__WHAT THE EXERCISE ASKS__. Would you write out the records below exactly as given?

__INFORMATION GIVEN__.
##############################

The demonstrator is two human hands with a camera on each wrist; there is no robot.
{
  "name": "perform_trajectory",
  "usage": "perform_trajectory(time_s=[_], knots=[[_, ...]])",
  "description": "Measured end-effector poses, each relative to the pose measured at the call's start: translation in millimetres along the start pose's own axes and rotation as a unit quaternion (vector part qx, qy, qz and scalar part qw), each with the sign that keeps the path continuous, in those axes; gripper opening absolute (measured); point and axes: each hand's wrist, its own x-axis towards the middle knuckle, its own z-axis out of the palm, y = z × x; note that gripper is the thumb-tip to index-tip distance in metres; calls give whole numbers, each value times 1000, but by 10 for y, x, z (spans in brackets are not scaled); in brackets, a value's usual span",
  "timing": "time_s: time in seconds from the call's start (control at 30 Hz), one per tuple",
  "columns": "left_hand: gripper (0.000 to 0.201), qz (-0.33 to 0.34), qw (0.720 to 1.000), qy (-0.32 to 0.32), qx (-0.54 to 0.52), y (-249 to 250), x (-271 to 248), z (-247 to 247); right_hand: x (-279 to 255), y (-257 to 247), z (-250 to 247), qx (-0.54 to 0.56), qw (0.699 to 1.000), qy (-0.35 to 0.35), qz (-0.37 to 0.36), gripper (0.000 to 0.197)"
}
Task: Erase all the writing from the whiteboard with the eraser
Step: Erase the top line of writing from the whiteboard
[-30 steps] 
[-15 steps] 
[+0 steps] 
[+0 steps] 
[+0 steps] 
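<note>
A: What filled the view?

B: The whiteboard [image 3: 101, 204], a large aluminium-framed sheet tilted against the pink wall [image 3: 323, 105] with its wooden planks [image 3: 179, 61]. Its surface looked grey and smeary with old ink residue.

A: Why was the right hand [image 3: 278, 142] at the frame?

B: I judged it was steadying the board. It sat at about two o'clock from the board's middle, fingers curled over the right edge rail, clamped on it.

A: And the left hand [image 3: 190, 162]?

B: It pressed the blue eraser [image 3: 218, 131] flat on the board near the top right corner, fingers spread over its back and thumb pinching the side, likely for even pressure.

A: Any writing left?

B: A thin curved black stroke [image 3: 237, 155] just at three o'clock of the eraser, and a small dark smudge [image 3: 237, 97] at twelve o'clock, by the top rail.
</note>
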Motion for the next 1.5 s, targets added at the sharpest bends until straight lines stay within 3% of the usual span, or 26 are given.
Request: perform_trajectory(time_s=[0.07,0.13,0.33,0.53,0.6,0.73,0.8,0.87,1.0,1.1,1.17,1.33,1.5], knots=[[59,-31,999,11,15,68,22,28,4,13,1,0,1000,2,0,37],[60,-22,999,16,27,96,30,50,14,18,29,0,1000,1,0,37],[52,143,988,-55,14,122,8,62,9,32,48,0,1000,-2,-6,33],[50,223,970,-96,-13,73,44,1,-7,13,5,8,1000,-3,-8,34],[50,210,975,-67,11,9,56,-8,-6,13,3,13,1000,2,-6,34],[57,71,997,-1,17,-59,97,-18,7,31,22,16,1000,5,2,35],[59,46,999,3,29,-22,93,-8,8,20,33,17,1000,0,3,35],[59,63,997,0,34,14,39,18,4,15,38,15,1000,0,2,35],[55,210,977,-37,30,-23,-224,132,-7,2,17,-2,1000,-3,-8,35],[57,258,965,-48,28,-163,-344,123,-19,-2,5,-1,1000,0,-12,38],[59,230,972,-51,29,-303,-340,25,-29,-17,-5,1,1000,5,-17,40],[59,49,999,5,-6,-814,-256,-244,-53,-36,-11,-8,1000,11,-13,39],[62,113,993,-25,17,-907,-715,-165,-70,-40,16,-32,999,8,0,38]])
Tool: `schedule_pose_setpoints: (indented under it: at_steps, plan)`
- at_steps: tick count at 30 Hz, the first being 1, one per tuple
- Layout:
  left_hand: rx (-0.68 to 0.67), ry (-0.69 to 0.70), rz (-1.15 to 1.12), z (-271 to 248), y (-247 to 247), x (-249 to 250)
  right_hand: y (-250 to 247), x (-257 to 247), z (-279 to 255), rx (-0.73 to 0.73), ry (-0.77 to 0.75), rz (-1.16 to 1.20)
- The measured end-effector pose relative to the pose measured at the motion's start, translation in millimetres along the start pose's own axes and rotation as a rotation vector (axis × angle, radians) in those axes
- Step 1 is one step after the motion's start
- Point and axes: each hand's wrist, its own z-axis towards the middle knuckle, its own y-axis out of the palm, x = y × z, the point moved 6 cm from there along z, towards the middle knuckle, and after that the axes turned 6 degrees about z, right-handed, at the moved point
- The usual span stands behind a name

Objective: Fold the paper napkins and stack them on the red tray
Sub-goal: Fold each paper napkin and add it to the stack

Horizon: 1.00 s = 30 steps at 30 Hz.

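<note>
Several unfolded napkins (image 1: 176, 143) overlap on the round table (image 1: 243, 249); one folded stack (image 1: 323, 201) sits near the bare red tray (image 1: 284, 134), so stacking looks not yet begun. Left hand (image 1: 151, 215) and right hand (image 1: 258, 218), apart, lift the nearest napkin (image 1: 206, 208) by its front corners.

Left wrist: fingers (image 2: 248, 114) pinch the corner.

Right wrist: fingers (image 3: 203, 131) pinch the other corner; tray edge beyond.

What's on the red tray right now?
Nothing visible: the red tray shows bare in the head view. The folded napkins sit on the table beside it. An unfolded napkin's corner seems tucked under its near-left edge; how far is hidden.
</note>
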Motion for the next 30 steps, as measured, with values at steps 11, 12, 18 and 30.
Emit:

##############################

__EXERCISE OUTPUT__.
The demonstrator is two human hands with a camera on each wrist; there is no robot.
{
  "name": "perform_trajectory",
  "usage": "perform_trajectory(time_s=[_], knots=[[_, ...]])",
  "description": "Measured end-effector poses, each relative to the pose measured at the call's start: translation in millimetres along the start pose's own axes and rotation as a unit quaternion (vector part qx, qy, qz and scalar part qw), each with the sign that keeps the path continuous, in those axes; gripper opening absolute (measured); point and axes: each hand's wrist, its own x-axis towards the middle knuckle, its own z-axis out of the palm, y = z × x; note that gripper is the thumb-tip to index-tip distance in metres; calls give whole numbers, each value times 1000, but by 10 for y, x, z (spans in brackets are not scaled); in brackets, a value's usual span",
  "timing": "time_s: time in seconds from the call's start (control at 30 Hz), one per tuple",
  "columns": "left_hand: gripper (0.000 to 0.201), qz (-0.33 to 0.34), qw (0.720 to 1.000), qy (-0.32 to 0.32), qx (-0.54 to 0.52), y (-249 to 250), x (-271 to 248), z (-247 to 247); right_hand: x (-279 to 255), y (-257 to 247), z (-250 to 247), qx (-0.54 to 0.56), qw (0.699 to 1.000), qy (-0.35 to 0.35), qz (-0.37 to 0.36), gripper (0.000 to 0.197)"
}
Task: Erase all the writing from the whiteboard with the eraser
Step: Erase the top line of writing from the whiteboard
[-30 steps] 
[-15 steps] 
[+0 steps] 
[+0 steps] 
[+0 steps] 
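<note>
A: What filled the view?

B: The whiteboard [image 3: 101, 204], a large aluminium-framed sheet tilted against the pink wall [image 3: 323, 105] with its wooden planks [image 3: 179, 61]. Its surface looked grey and smeary with old ink residue.

A: Why was the right hand [image 3: 278, 142] at the frame?

B: I judged it was steadying the board. It sat at about two o'clock from the board's middle, fingers curled over the right edge rail, clamped on it.

A: And the left hand [image 3: 190, 162]?

B: It pressed the blue eraser [image 3: 218, 131] flat on the board near the top right corner, fingers spread over its back and thumb pinching the side, likely for even pressure.

A: Any writing left?

B: A thin curved black stroke [image 3: 237, 155] just at three o'clock of the eraser, and a small dark smudge [image 3: 237, 97] at twelve o'clock, by the top rail.
</note>
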Motion for the next 1.5 s, targets added at the sharpest bends until straight lines stay within 3% of the usual span, or 26 are given.
Request: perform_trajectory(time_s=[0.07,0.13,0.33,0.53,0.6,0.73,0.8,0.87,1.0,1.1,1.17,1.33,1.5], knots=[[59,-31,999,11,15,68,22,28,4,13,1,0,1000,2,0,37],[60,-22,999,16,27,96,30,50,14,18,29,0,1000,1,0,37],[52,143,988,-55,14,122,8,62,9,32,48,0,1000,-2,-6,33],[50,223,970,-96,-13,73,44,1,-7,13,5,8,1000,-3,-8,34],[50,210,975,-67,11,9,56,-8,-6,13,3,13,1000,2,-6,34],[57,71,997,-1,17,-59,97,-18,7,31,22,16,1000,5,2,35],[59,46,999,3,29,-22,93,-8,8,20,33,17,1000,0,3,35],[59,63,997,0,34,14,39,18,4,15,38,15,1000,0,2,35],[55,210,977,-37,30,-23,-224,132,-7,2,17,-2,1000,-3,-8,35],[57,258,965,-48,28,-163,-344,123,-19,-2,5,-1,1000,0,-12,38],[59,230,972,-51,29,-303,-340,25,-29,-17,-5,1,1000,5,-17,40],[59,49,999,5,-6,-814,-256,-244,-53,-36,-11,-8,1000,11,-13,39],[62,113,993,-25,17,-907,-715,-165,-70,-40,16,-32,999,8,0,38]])
Tool: `schedule_pose_setpoints: (indented under it: at_steps, plan)`
- at_steps: tick count at 30 Hz, the first being 1, one per tuple
- Layout:
  left_hand: rx (-0.68 to 0.67), ry (-0.69 to 0.70), rz (-1.15 to 1.12), z (-271 to 248), y (-247 to 247), x (-249 to 250)
  right_hand: y (-250 to 247), x (-257 to 247), z (-279 to 255), rx (-0.73 to 0.73), ry (-0.77 to 0.75), rz (-1.16 to 1.20)
- The measured end-effector pose relative to the pose measured at the motion's start, translation in millimetres along the start pose's own axes and rotation as a rotation vector (axis × angle, radians) in those axes
- Step 1 is one step after the motion's start
- Point and axes: each hand's wrist, its own z-axis towards the middle knuckle, its own y-axis out of the palm, x = y × z, the point moved 6 cm from there along z, towards the middle knuckle, and after that the axes turned 6 degrees about z, right-handed, at the moved point
- The usual span stands behind a name

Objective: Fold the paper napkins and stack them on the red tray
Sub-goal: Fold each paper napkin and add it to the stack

Horizon: 1.00 s = 30 steps at 30 Hz.

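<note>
Several unfolded napkins (image 1: 176, 143) overlap on the round table (image 1: 243, 249); one folded stack (image 1: 323, 201) sits near the bare red tray (image 1: 284, 134), so stacking looks not yet begun. Left hand (image 1: 151, 215) and right hand (image 1: 258, 218), apart, lift the nearest napkin (image 1: 206, 208) by its front corners.

Left wrist: fingers (image 2: 248, 114) pinch the corner.

Right wrist: fingers (image 3: 203, 131) pinch the other corner; tray edge beyond.

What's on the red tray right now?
Nothing visible: the red tray shows bare in the head view. The folded napkins sit on the table beside it. An unfolded napkin's corner seems tucked under its near-left edge; how far is hidden.
</note>
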Motion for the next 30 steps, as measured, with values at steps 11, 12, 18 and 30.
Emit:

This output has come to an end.